Public interest in these speeches is legitimate, and it is the public — not the candidate — who decides how much disclosure is enough. By stonewalling on these transcripts Mrs. Clinton plays into the hands of those who say she’s not trustworthy and makes her own rules. Most important, she is damaging her credibility among Democrats who are begging her to show them that she’d run an accountable and transparent White House.
It is a repeat of Clinton’s refusal to release her email as Secretary of State until she had no choice (minus the over fifty percent which she destroyed).
Anecdotal reports from those who have been at her speeches in various news reports suggest that she did express a level of support for the big banks which would be very embarrassing if they came out during her primary battle with Bernie Sanders, amplifying the differences between the two. We an only imagine the specifics. Counterpunch has posted the transcript of a “leaked” speech (actually satire). Here are some excerpts:
Previous generations of Americans built this economy and a middle class on a collective illusion: that they do productive work, this creates wealth, and that this builds the economy. We all know how misguided that is. We know that it’s really due to your investing, credit, and economic stewardship, that they have been able to work at all, that they are able to put food on their tables. It’s due to you and other banking, trading, investment houses that we have an economy that works at all. You are why we are a truly 21st century economic power.
… I—contrary to populist, hysterical demonizing–firmly believe that what you do is essential and critical: you help allocate our investment, direct our economic development, hedge risks, and create power, policies, and alliances in ways that make our country stronger, richer, more powerful, more innovative, competitive, and yes, more “democratic”. You underwrite our elections and our political process—taking on the huge cost of enabling democratic dialogue at its biggest, broadest capacity. Your tireless work adds true value, and without you, we would still be struggling helplessly against industrial powerhouses in Asia and across the world trying to compete with them on the level of industry, technology, innovation, and hard work, at which they would beat us hands down. It’s your financial innovation, your speculative tools, which allow us new ways of creating value without sweat or struggle, that gives us the competitive advantage. It’s this vision, this technological innovation, this financial wizardry, this is what makes America great and powerful.
We must lower incomes for low-value working schmucks, so they give up on any notions of a middle-class life. But more than that, we must reduce the slick, unsustainable bigotry of expectation: the profit-sucking cage of entitlement, expectation, and imagination.

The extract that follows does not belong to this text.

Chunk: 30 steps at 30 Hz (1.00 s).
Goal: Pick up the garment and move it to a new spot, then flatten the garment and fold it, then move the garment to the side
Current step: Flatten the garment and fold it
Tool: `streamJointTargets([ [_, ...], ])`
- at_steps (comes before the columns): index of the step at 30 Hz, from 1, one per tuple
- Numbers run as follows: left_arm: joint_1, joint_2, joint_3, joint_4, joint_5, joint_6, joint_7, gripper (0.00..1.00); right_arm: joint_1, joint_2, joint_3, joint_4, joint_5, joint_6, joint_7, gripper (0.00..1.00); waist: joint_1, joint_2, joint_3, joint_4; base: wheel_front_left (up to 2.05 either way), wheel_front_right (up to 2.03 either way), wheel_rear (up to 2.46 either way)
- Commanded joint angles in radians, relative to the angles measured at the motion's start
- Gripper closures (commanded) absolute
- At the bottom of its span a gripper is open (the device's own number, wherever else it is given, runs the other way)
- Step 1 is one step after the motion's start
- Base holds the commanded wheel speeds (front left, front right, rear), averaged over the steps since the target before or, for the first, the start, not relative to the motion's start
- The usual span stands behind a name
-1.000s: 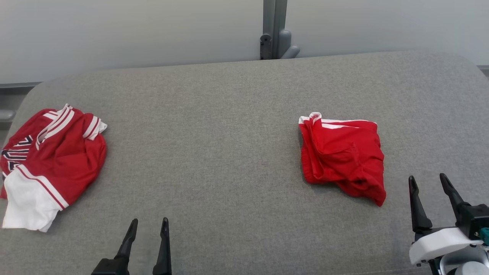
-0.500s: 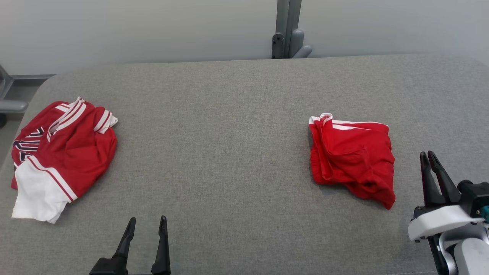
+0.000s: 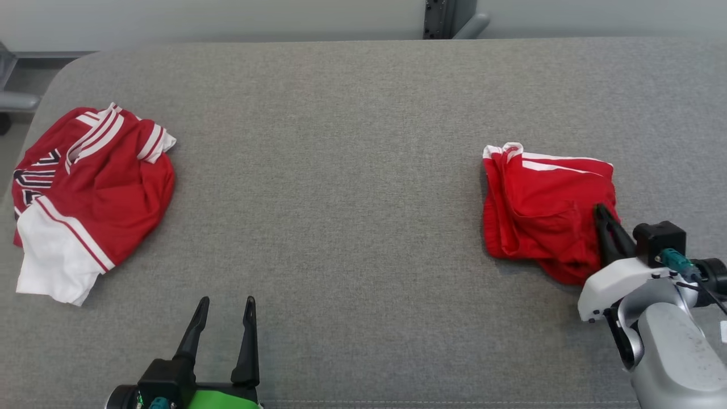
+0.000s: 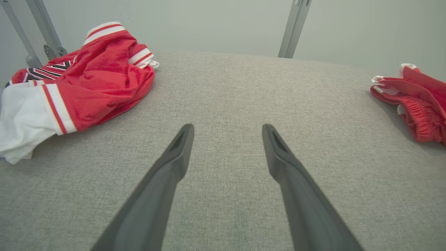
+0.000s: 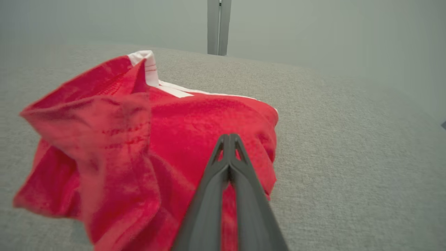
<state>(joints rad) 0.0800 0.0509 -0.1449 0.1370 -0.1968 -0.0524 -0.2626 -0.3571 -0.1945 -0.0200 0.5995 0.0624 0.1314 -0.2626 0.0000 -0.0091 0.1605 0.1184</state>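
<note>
The red shorts (image 3: 542, 210) lie bunched on the right part of the grey table (image 3: 341, 199). The bundle is nearly as deep as it is wide, so no clear long axis shows. Its white-striped edge runs left to right along the far side, and the gathered waistband faces left, toward the middle of the table.

The right gripper (image 3: 600, 209) has its fingers pressed together, tips over the near right part of the shorts. In the right wrist view they (image 5: 229, 136) stand against the red cloth (image 5: 139, 139), but I cannot tell if any fabric is caught between them. The left gripper (image 3: 226, 301) is spread above bare table near the front edge.

A wide bare stretch separates the shorts from a red and white jersey (image 3: 102, 187) at the far left. The shorts sit well back from the far edge. The table's right edge is cut off, and the right arm hides the shorts' near right corner.
</note>
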Motion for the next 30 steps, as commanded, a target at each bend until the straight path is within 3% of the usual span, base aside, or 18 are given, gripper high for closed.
streamJointTargets([
  [1,-0.016,0.0,0.0,0.003,0.0,0.002,-0.003,0.0,-0.018,0.004,0.014,0.025,-0.001,-0.002,-0.003,1.0,0.0,0.0091,0.02,0.029,0.0,0.0,0.0],
  [16,-0.016,0.0,-0.02,0.007,-0.03,0.02,-0.003,0.0,-0.041,0.047,0.238,0.124,0.047,-0.001,-0.003,1.0,0.0,0.0091,0.004,0.092,0.0,0.0,0.0],
  [30,0.019,0.001,-0.014,0.0,-0.043,0.034,-0.003,0.0,-0.002,0.043,0.262,0.017,0.071,-0.001,-0.003,1.0,0.0,0.0091,-0.044,0.064,0.0,0.0,0.0],
])
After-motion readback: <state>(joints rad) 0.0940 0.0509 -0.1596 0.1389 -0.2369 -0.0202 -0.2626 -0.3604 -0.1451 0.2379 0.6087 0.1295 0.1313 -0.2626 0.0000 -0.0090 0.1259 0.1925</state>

We must drive income down steadily and siphon that surplus wealth to you, the captains of finance, so that we can build a strong economy that is innovative, powerful, that acknowledges and rewards your acumen…
And that will be my mission, from the first day I am president to the last. I…
I will get up every day thinking about you, the hard-working Wizards of Finance, Lords of Capital, Economic Giants of Innovation, Noble Titans that make us strong and powerful!
..Government has to be smarter, smaller, more focused on supporting speculative investments than the convenient politics of justice, and be a better servant of the private sector. Washington has to be a better steward—servant–of your power! The media has to respect you! Please, let’s get back to making decisions that pay due deference to power and money!
That’s what I’ll do as president. I will seek out and welcome any good idea that is accompanied by a large check!
We can be certain that Clinton did not use these exact words in her actual speeches, but it might capture what she was thinking. We will not know what she actually said unless she releases the transcripts.